### Prompt
From the line below that contains "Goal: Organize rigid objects" to the line that contains "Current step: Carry", repeat every line exactly, both ends included, and nothing else.

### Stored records

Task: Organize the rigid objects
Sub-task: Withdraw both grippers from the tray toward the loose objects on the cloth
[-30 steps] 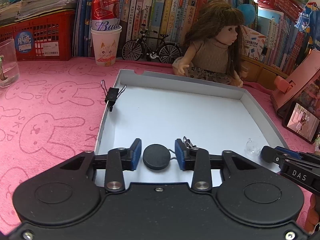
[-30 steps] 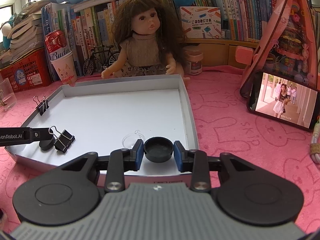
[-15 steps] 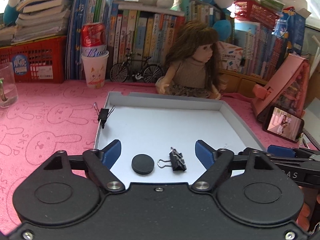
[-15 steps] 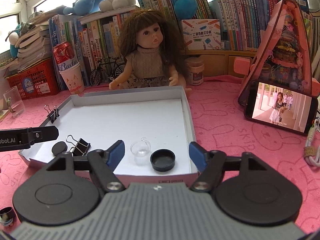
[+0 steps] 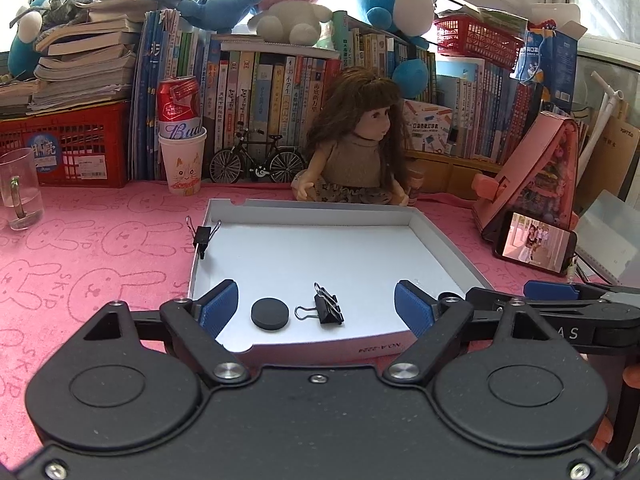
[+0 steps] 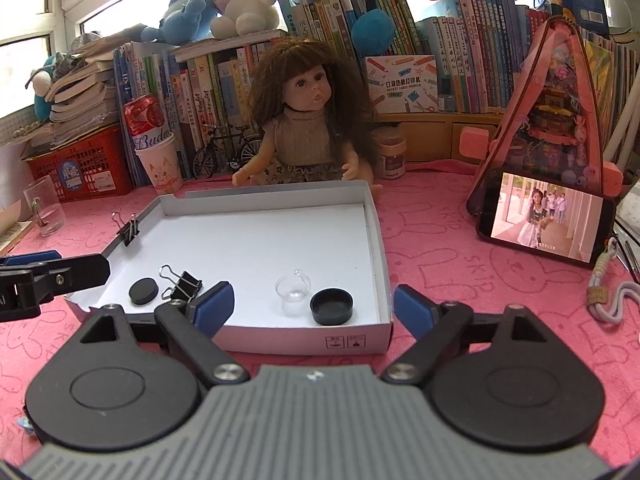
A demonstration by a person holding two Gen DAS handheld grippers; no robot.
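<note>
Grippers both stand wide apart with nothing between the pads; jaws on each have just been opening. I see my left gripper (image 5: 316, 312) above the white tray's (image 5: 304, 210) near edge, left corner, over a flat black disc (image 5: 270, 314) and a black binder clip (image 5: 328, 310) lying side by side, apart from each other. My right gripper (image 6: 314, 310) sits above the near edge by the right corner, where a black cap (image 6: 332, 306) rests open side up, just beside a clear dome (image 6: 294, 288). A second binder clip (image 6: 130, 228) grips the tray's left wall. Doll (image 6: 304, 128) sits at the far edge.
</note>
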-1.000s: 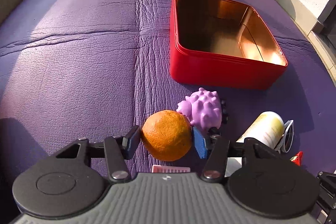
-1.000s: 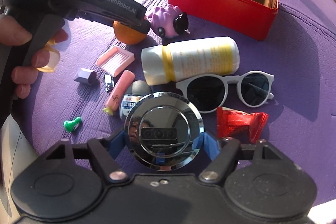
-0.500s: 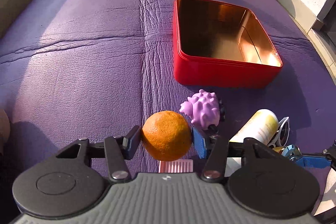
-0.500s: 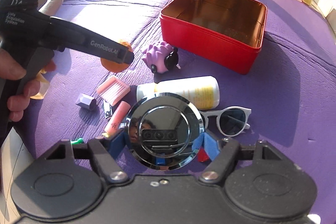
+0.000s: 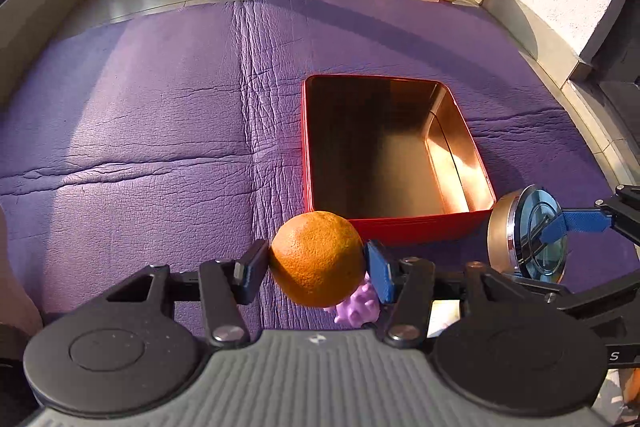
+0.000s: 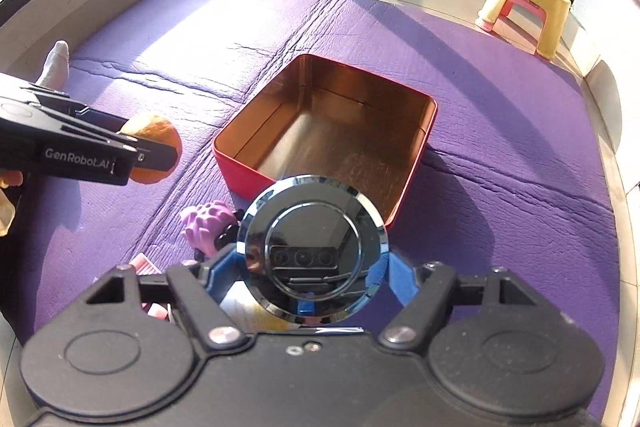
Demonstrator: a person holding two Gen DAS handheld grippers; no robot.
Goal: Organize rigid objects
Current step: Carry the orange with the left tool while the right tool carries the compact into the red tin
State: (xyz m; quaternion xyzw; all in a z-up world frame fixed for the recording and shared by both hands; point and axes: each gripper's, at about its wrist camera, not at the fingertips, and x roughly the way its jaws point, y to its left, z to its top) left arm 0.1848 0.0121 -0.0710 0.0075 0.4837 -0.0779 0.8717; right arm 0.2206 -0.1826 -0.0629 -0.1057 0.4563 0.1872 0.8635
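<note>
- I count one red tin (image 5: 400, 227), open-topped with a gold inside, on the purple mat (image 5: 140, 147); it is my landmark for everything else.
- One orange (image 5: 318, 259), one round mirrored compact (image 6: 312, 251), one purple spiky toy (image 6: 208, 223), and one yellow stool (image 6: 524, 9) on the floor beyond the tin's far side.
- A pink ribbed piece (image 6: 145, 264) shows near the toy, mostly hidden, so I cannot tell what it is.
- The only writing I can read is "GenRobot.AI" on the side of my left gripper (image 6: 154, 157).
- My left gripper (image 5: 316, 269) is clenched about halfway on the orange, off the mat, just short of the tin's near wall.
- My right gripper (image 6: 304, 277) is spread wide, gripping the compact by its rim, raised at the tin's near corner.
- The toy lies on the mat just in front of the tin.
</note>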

### Result of the task
Goal: Organize rigid objects
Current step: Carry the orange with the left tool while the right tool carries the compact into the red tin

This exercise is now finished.